Long-term ibalizumab treatment in combination with an OBR was considered safe and well tolerated with no new safety signals identified in people living with MDR HIV-1. Additionally, ibalizumab-naïve patients experienced notable and early reductions in viral load with sustained increases in CD4+ cell counts over 24 weeks.

摘要

背景

感染多重耐药(MDR)HIV-1的患者治疗选择有限,临床结局不佳。
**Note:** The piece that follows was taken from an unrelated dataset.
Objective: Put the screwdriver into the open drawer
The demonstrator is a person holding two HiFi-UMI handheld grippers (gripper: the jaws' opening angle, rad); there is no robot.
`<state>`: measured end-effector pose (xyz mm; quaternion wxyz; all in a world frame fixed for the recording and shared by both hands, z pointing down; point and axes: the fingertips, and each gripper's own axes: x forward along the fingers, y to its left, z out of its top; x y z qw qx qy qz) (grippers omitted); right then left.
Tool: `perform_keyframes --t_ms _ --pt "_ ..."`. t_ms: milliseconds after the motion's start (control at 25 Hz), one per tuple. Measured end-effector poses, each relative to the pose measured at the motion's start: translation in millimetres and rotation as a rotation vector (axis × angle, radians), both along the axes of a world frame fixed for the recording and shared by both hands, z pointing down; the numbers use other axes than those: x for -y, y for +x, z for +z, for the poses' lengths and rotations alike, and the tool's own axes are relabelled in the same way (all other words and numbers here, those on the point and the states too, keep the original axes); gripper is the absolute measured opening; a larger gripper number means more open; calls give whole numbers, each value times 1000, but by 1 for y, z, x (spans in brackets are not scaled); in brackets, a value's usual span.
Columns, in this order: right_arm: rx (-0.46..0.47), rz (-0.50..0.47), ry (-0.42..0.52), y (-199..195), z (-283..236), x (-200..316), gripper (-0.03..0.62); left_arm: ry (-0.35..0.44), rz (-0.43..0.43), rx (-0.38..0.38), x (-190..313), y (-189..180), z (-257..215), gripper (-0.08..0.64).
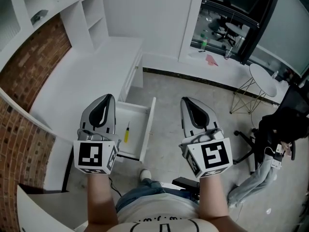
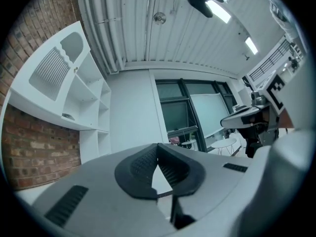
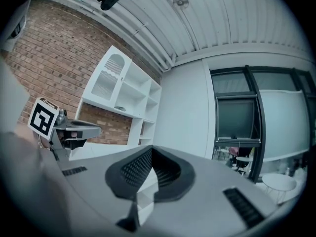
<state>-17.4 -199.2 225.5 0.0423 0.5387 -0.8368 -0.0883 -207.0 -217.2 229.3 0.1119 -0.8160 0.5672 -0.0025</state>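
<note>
Left tongs (image 1: 107,99), right tongs (image 1: 186,101) side by side, roughly level; jaws together, both seemingly empty.

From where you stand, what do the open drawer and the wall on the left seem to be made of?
The drawer looks like smooth, matte white board, probably painted or laminated; its flat, even panels suggest this. The wall is rough red-brown brick, with mortar lines showing.

Screwdriver (image 1: 127,132) looks yellow; drawer (image 1: 136,124) white; wall (image 1: 29,57) red brick.
</note>
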Motion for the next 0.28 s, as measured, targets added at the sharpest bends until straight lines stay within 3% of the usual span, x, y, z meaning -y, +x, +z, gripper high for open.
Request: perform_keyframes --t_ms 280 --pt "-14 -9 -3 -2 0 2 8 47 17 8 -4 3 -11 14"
为有效抑制病毒复制,需要具有不同作用机制和不重叠耐药模式的治疗方案。

背景

需要开展关于附着后抑制剂ibalizumab加优化背景方案(OBR)的研究,以评估其在MDR HIV-1患者中长期使用的疗效和安全性,这可能会提供更多治疗选择。

方法

TMB-311是一项多中心、开放标签的扩展准入3期研究,为有或无药物暴露史的患者提供了一条通向ibalizumab商业可用的同情用药途径。

结果

在有ibalizumab暴露史的患者中,23/39(59%)在研究开始时病毒载量(VL)<50 RNA拷贝/mL,26/34(76%)在第24周时VL<50拷贝/mL。在接受同情用药的未使用过ibalizumab的患者中,0/38(0%)在研究开始时VL<50拷贝/mL,而在第24周时为11/24(46%)。两个患者组的平均CD4+细胞计数从基线到第24周均有所增加。到第120周时,严重治疗中出现的不良事件(TEAE)发生率较低。有ibalizumab暴露史的患者因TEAE停药率为0%,未使用过ibalizumab的患者为8%。

结论

长期使用ibalizumab联合OBR被认为是安全的,耐受性良好,在MDR HIV-1感染者中未发现新的安全信号。此外,未使用过ibalizumab的患者病毒载量显著且早期下降,CD4+细胞计数在24周内持续增加。